=== What is being asked ===
In the copy, include all of the listing exactly and none of its pictures.

=== Data extract ===
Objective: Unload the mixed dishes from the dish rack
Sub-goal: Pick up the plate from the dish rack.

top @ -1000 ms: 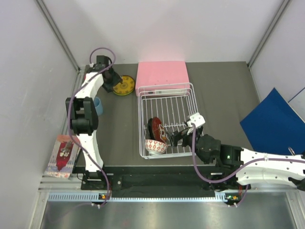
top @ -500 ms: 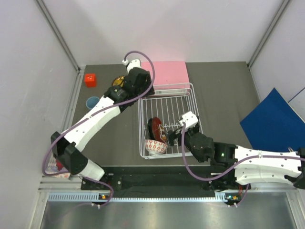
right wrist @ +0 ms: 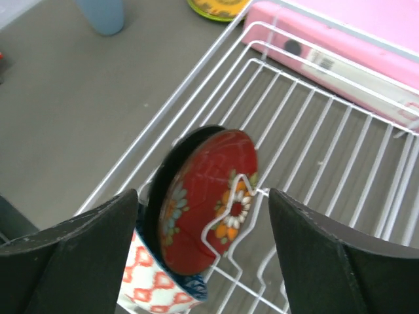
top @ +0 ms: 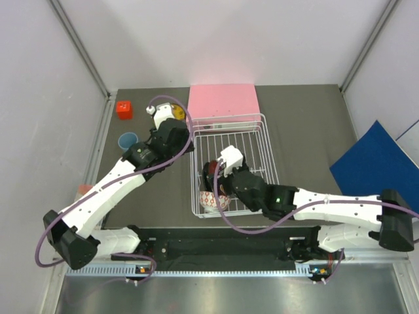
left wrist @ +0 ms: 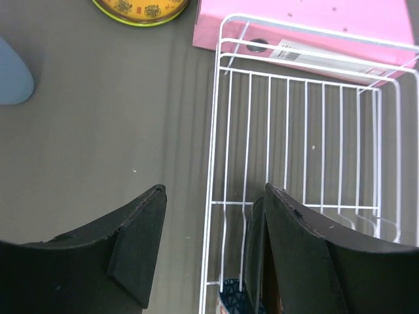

=== Solved exercise ===
Objective: Unload the mixed dishes from the dish rack
Sub-goal: Pick up the plate from the dish rack.

top @ -1000 ms: 
top @ -500 ms: 
right wrist @ +0 ms: 
top @ +0 ms: 
left wrist @ +0 ms: 

No further output is expected.